E così, dalla crisalide di un Partito democratico e in divenire, è venuto fuori un organismo sconosciuto ai vecchi dirigenti e ai militanti: una cosa che somiglia assai da vicino a quel che loro stessi definivano, sprezzantemente, un «partito personale».
Nulla a che vedere, naturalmente, con i prototipi classici di cui si è detto e scritto tanto: la prima Forza Italia di Berlusconi (la prima, ma anche quest’ultima riedizione), l’Italia dei Valori di Di Pietro, i partiti di Casini, di Monti e Beppe Grillo.
A differenza degli esempi citati, infatti, Matteo Renzi non è nè il fondatore nè il «padrone» del Pd: ma per formazione, cultura ed età , pare deciso a dirigerlo proprio come ne fosse il «padrone» oppure il fondatore…
E’ una novità travolgente per gli eredi di partiti (la Dc e il Pci) che furono – volutamente – sempre e precisamente il contrario di un «partito personale»: e i rischi di rigetto, dunque, sono solidissimi, concreti e (forse) attuali.
Ma se leader indiscussi come D’Alema e Marini, oppure Bersani, Bindi e Veltroni, hanno combattuto la metamorfosi ma deciso – alla fine – di non strappare (di non scindersi, cioè) vuol dire che anche a loro, in fondo, è diventato chiaro che il tempo è inesorabilmente mutato: e che partiti senza una leadership visibile e forte sono destinati – in Italia come già in Europa – al declino ed alla progressiva marginalizzazione.
E’ questo quel che si percepiva ieri, con inedita nettezza, nel giorno del primo discorso di Renzi da segretario proclamato.
Nei corridoi e nelle grandi sale della Fiera, infatti, non uno – nemmeno tra i «fedelissimi» del neo-segretario – aveva idea di cosa potesse riservare la giornata.
Cosa dirà Renzi? Attaccherà più Grillo oppure Enrico Letta? Ipotesi, tentativi, pareri un po’ azzardati: nessuno sapeva.
E c’è qualche nome a sorpresa tra i «magnifici venti» che il neo-segretario aggiungerà di suo ai 120 della Direzione? Braccia larghe e sorrisi di maniera: nessuno sapeva.
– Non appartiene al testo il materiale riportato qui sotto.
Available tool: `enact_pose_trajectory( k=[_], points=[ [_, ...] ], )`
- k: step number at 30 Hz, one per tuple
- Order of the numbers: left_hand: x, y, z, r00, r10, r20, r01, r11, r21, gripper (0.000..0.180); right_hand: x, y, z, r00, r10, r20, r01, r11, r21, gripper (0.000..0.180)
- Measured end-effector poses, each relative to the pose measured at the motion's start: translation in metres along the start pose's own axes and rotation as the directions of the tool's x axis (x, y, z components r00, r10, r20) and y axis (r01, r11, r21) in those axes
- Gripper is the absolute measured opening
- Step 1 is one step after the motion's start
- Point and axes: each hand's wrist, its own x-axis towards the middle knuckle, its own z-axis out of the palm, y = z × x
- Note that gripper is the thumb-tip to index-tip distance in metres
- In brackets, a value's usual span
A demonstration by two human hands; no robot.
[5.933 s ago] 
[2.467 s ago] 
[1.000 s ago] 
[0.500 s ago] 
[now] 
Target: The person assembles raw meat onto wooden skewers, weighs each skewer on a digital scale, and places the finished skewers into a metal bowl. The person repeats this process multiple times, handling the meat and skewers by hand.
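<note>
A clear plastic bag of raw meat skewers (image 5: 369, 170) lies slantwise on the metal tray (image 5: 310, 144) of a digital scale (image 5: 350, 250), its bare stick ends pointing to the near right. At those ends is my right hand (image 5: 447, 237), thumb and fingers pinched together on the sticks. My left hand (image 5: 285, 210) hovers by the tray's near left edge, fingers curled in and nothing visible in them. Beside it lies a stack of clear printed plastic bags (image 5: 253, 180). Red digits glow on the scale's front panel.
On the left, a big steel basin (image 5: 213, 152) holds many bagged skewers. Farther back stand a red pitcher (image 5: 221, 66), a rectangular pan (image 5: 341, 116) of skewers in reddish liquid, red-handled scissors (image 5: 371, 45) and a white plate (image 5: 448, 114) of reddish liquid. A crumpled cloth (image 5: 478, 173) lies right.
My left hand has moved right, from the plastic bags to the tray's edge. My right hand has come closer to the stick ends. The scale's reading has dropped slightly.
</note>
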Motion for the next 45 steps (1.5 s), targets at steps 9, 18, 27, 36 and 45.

E’ un po’ quel che accade alla vigilia di ogni discorso di Berlusconi o quando si prova a ipotizzare lo sberleffo prossimo venturo del leader dei Cinque Stelle.
Le differenze sono tante, naturalmente: ma non, diciamo così, lo stile di direzione.
Questione – forse – di formazione, di cultura e di età . Ma questione anche di efficacia e forse di sopravvivenza: «Molti di quelli che mi hanno votato – ha spiegato Renzi nel suo primo discorso da segretario – l’hanno fatto pensando: “Proviamo anche questo, ma poi basta”. Io sono il destinatario, insomma, di un ultimo appello…».
C’è naturalmente una profonda differenza tra un mero «partito personale» (dizione qui usata per comodità ) ed un partito dotato di una leadership credibile e autorevole.
Secondo molti, per esempio, proprio il Pd – per la genesi, le ambizioni originarie e la dichiarata vocazione maggioritaria – non avrebbe potuto che esser caratterizzato da una leadership visibile, indiscussa e straordinariamente forte.
Fu in qualche modo così (dunque inevitabilmente così) nei primi tempi dell’era Veltroni: e non pochi osservatori spiegano la crisi del Pd proprio con il venir meno di quella leadership ed il riemergere di correnti, gruppi e perfino dei fantasmi di Ds e Margherita.
Con Renzi, insomma, si torna in qualche modo alle origini: uno guida, gli altri a spingere il carro. E chi guida, ha massima autonomia: non concorda i suoi discorsi, non annuncia i cambi di linea, non spiega promozioni, bocciature e inversioni di percorso.
E nemmeno avvisa, naturalmente, se ritiene sia venuto il momento di buttar giù il governo.
Ieri, alla fine del discorso di Renzi – severo e ultimativo con l’esecutivo – Rosy Bindi ha mandato un messaggino a Enrico Letta: «Ti senti rassicurato?» «Tu che dici?», le ha risposto il premier. «Se vuoi ne parliamo»…
Ci sarà tanto di cui parlare, questo è certo: ma con un Pd che, tra avvertimenti, sfide e diktat non concordati, ha riguadagnato il centro del ring.
Ancora due mesi fa non ci avrebbe scommesso nessuno.